Certains partis politiques, et à leur tête le PPS, ont très récemment appelé au report des prochaines élections. Les motifs avancés sont la conjoncture internationale difficile marquée par la guerre en Irak, le faible taux d’inscription des jeunes sur les listes électorales... Faut-il alors reporter les élections ? Le Secrétaire général du PPS, M. Ismaïl Alaoui, a déclaré qu’il « serait sage que les élections communales soient reportées en cas de guerre en Irak. Les citoyens ne seraient pas suffisamment sereins pour engager un combat de la taille des élections locales». Cependant, sur le plan officiel, le gouvernement n’a pas changé d’un iota sa position au sujet de la date de ces élections. M. Sahel promet le respect des délais prévus par la constitution. Il a aussi tenu à préciser, à titre d’exemple, qu’à cause de ces délais, le découpage ne sera pas entièrement révisé mais l’essentiel sera fait pour dépasser les faiblesses et les lacunes de l’ancienne configuration. Dans le même ordre d’idées, il a fait un exposé sur les mesures arrêtées pour l’organisation des communales et il a présenté un projet de décret relatif à l’application de la loi n° 52-02 relative à l’organisation d’une révision exceptionnelle des listes électorales générales ainsi qu’un projet de décret fixant la liste des cercles, des caïdats, communes urbaines et rurales et le nombre de conseillers à élire dans chaque commune. Dans tous les cas, ce qui est sûr jusqu’à présent, et comme précisé par un observateur, «il est aujourd’hui acquis que les élections communales peuvent ne pas avoir lieu le 13 juin 2003, tant il est vrai que la date du scrutin doit être fixée par un décret publié au Bulletin Officiel, 90 jours avant le jour du scrutin».
H.Z.
Ils ont dit
M. El Hassan Boukentar, membre de la Commission Administrative de l’USFP: Je ne vois pas de raisons valables pour reporter les prochaines communales.

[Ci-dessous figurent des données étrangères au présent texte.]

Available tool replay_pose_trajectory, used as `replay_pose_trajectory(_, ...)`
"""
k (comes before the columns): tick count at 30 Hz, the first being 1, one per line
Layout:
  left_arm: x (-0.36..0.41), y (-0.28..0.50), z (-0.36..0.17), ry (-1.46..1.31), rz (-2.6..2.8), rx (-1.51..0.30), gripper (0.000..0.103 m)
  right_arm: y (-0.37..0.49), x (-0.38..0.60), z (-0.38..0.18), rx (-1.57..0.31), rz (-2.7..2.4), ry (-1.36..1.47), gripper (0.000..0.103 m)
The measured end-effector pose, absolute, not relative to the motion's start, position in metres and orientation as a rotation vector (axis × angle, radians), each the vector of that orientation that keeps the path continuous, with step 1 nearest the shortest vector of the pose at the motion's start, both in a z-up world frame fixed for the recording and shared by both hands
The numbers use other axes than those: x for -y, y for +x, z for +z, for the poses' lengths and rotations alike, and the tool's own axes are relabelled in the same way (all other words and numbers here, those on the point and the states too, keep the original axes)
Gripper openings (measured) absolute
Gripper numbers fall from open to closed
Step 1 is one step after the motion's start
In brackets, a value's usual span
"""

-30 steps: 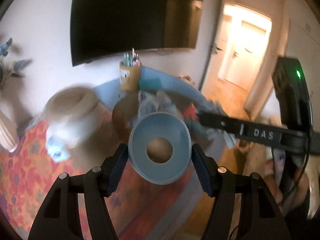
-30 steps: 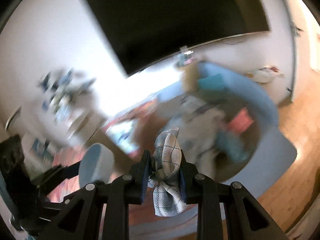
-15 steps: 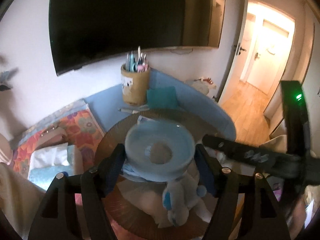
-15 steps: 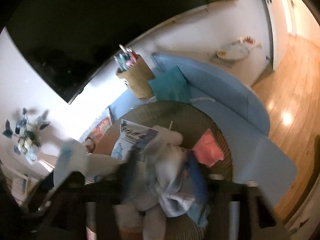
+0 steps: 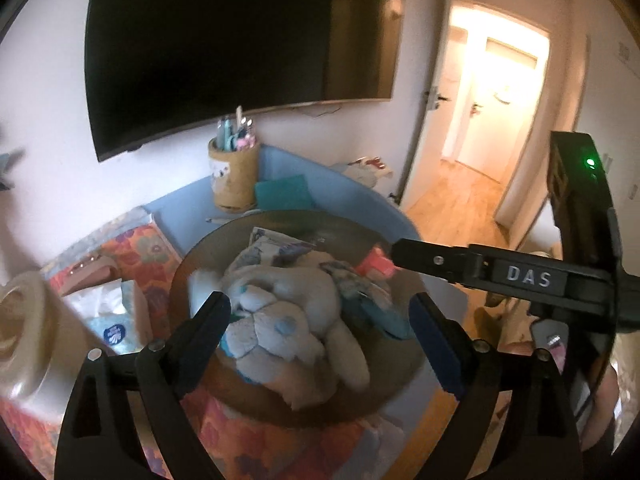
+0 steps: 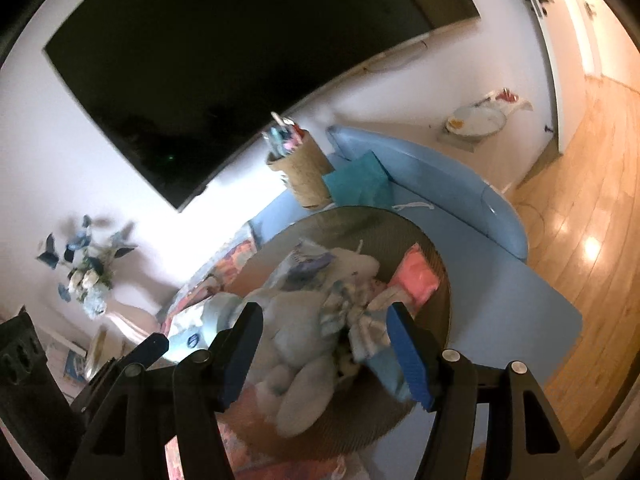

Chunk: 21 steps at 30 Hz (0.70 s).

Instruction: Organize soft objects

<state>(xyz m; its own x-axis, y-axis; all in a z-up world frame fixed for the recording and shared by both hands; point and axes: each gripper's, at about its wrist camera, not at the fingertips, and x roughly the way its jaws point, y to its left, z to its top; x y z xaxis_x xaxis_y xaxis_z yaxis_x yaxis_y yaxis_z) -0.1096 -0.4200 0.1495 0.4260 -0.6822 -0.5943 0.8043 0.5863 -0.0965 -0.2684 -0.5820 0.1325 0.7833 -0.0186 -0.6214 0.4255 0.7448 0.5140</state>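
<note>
A round woven basket (image 5: 192, 264) (image 6: 436, 272) holds a heap of soft things: a white and light-blue plush toy (image 5: 288, 320) (image 6: 296, 328), a checked cloth (image 6: 360, 312), a pink item (image 5: 374, 266) (image 6: 416, 276) and a printed packet (image 5: 272, 242). My left gripper (image 5: 320, 340) is open and empty, just above the plush. My right gripper (image 6: 324, 344) is open and empty over the basket; its arm crosses the left wrist view (image 5: 480, 268).
A woven pen holder (image 5: 233, 178) (image 6: 304, 172) and a teal pad (image 5: 284, 192) stand on the blue table (image 6: 500, 304) behind the basket. A tissue pack (image 5: 108, 320) and a cream vase (image 5: 24, 344) lie left. A dark TV (image 5: 240, 48) hangs on the wall.
My left gripper has let go of the light-blue ring cushion and opened. My right gripper has let go of the checked cloth into the basket and opened. Both now hover over the basket.
</note>
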Motion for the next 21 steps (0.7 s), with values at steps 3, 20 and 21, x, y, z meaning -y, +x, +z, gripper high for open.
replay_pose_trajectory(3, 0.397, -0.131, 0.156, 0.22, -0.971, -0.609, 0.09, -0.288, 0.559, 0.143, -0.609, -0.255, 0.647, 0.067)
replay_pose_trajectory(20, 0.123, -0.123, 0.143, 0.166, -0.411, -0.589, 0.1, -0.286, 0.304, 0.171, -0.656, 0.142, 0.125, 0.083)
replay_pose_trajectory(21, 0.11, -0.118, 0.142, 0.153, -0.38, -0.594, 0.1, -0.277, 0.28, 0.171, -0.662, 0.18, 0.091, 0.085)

Sur le plan technique, l’essentiel a été fait. Tout une armada juridique a été mise en place à cet effet. A l’approche de chaque consultation électorale, il est devenu presque coutumier d’évoquer la question d’un report . Cela ne fait pas partie de la culture démocratique qui impose le respect des délais.
M. Bahassan Abdelkhalek du Parti de Istiqlal: Le report des élections communales n’est pas à l’ordre du jour au sein de notre parti. A mon avis, il n’y a aucune raison solide pour procéder à une telle initiative. C’est la position de notre parti qui a depuis longtemps respecté le délai prévu juridiquement et constitutionnellement pour les élections. En réalité, cette question ne se pose même pas.
M. Ahmed Sbaï de la Gauche Socialiste Unifiée: Il faut distinguer dans cette affaire, entre ce qui est technique et politique. Si, par exemple, certaines formations ne se sentent pas encore prêtes pour les élections, je pense que le report n’aura aucun sens. Cependant, si ce report est justifié pour des raisons techniques, pour mettre en place de véritables mesures permettant la transparence des élections ( procéder à un nouveau découpage, à l’établissement de nouvelles listes électorales et non pas se contenter de leur révision...), nous ne pouvons qu’adhérer à une telle proposition. Autrement, c’est une perte de temps.